> [Work instructions]
Write out the records once more, exactly as given.

> [Records drawn from a dataset]
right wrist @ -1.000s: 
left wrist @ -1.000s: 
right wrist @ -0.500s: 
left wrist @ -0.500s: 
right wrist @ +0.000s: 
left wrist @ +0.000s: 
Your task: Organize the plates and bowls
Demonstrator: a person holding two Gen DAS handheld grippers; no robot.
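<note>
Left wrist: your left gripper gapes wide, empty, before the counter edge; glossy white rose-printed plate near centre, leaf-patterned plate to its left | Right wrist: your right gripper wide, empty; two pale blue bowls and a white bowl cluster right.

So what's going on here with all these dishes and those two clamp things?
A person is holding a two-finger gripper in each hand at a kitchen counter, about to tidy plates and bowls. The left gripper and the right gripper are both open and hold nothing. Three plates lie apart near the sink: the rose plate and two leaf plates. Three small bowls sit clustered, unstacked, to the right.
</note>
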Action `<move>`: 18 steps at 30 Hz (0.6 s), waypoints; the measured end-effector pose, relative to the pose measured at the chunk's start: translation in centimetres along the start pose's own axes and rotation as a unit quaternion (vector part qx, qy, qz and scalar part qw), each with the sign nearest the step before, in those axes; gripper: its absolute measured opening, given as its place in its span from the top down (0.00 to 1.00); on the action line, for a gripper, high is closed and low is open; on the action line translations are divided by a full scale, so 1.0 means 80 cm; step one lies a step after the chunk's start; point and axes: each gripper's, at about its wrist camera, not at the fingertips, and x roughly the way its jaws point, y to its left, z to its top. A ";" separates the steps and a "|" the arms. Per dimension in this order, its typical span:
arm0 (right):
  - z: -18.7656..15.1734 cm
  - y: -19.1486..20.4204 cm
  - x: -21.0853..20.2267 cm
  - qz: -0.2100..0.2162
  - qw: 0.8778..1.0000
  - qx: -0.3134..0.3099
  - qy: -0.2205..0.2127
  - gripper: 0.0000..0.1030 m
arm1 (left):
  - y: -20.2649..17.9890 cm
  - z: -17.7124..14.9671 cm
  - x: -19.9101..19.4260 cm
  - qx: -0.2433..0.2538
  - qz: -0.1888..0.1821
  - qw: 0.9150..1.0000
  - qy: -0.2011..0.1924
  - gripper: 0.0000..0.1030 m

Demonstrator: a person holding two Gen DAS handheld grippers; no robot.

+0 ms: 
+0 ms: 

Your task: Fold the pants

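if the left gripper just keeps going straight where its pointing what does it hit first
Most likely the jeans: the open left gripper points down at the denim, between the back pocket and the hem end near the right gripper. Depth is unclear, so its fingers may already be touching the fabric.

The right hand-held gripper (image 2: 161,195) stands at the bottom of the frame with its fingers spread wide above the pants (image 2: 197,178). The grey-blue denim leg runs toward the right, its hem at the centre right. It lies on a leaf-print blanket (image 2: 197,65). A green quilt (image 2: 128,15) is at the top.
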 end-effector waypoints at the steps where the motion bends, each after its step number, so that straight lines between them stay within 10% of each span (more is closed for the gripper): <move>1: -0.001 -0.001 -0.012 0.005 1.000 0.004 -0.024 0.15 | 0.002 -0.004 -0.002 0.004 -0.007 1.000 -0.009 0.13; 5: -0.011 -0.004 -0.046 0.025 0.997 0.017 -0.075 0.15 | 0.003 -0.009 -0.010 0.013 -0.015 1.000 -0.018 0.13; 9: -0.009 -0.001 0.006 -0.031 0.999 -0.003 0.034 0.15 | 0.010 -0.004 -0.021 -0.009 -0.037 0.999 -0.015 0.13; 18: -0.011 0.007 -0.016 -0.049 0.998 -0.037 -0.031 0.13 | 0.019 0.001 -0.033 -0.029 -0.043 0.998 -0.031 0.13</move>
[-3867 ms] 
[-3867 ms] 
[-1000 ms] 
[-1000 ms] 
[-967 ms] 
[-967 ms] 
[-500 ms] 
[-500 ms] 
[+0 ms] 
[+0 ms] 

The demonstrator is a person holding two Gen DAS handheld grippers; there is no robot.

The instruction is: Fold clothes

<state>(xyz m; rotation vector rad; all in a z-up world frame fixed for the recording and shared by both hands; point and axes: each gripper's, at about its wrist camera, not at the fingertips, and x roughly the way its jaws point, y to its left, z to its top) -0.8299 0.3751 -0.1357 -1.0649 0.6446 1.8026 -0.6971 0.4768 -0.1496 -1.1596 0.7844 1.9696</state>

> [Result below]
right wrist @ -1.000s: 
left wrist @ -1.000s: 
right wrist @ -0.500s: 
left wrist @ -0.500s: 
right wrist @ +0.000s: 
left wrist @ +0.000s: 
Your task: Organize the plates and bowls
Demonstrator: a person holding two Gen DAS handheld grippers; no robot.
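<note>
Left wrist: your left gripper gapes wide, empty, before the counter edge; glossy white rose-printed plate near centre, leaf-patterned plate to its left | Right wrist: your right gripper wide, empty; two pale blue bowls and a white bowl cluster right.

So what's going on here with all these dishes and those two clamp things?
A person is holding a two-finger gripper in each hand at a kitchen counter, about to tidy plates and bowls. The left gripper and the right gripper are both open and hold nothing. Three plates lie apart near the sink: the rose plate and two leaf plates. Three small bowls sit clustered, unstacked, to the right.
</note>
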Action `<move>`: 18 steps at 30 Hz (0.6 s), waypoints; the measured end-effector pose, relative to the pose measured at the chunk's start: translation in centimetres along the start pose's own axes and rotation as a unit quaternion (vector part qx, qy, qz and scalar part qw), each with the sign nearest the step before, in those axes; gripper: its absolute measured opening, given as its place in its span from the top down (0.00 to 1.00); on the action line, for a gripper, high is closed and low is open; on the action line translations are divided by a full scale, so 1.0 means 80 cm; step one lies a step after the chunk's start; point and axes: each gripper's, at about its wrist camera, not at the fingertips, and x roughly the way its jaws point, y to its left, z to its top. A ";" separates the steps and a "|" the arms. Per dimension in this order, its typical span:
arm0 (right):
  - z: -18.7656..15.1734 cm
  - y: -19.1486..20.4204 cm
  - x: -21.0853..20.2267 cm
  - qz: -0.2100..0.2162
  - qw: 0.8778..1.0000
  - qx: -0.3134..0.3099
  - qy: -0.2205..0.2127
  - gripper: 0.0000..0.1030 m
arm1 (left):
  - y: -20.2649..17.9890 cm
  - z: -17.7124..14.9671 cm
  - x: -19.9101..19.4260 cm
  - qx: -0.2433..0.2538
  - qz: -0.1888..0.1821
  - qw: 0.9150..1.0000
  - qy: -0.2011..0.1924
  - gripper: 0.0000..0.1030 m

Demonstrator: a person holding two Gen DAS handheld grippers; no robot.

+0 ms: 
+0 ms: 

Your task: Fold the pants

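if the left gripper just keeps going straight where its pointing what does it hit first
Most likely the jeans: the open left gripper points down at the denim, between the back pocket and the hem end near the right gripper. Depth is unclear, so its fingers may already be touching the fabric.

The right hand-held gripper (image 2: 161,195) stands at the bottom of the frame with its fingers spread wide above the pants (image 2: 197,178). The grey-blue denim leg runs toward the right, its hem at the centre right. It lies on a leaf-print blanket (image 2: 197,65). A green quilt (image 2: 128,15) is at the top.
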 end-effector waypoints at the steps where the motion bends, each after its step number, so that straight lines between them stay within 10% of each span (more is closed for the gripper): <move>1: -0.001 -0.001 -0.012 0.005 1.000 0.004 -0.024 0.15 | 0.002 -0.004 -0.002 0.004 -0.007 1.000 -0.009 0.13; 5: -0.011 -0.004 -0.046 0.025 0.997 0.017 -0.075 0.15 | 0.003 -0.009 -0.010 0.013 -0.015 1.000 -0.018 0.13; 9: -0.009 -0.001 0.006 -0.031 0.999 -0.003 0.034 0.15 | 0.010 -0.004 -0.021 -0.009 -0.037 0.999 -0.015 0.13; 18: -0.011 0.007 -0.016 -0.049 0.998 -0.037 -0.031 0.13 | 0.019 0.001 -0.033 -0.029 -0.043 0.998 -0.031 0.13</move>
[-3867 ms] 
[-3867 ms] 
[-1000 ms] 
[-1000 ms] 
[-967 ms] 
[-967 ms] 
[-500 ms] 
[-500 ms] 
[+0 ms] 
[+0 ms] 

The demonstrator is a person holding two Gen DAS handheld grippers; there is no robot.

The instruction is: Fold clothes

<state>(xyz m; rotation vector rad; all in a z-up world frame fixed for the recording and shared by both hands; point and axes: each gripper's, at about its wrist camera, not at the fingertips, and x roughly the way its jaws point, y to its left, z to its top) -0.8299 0.3751 -0.1357 -1.0649 0.6446 1.8026 -0.6971 0.4768 -0.1496 -1.1596 0.7844 1.9696</state>

The answer given is complete as it stands.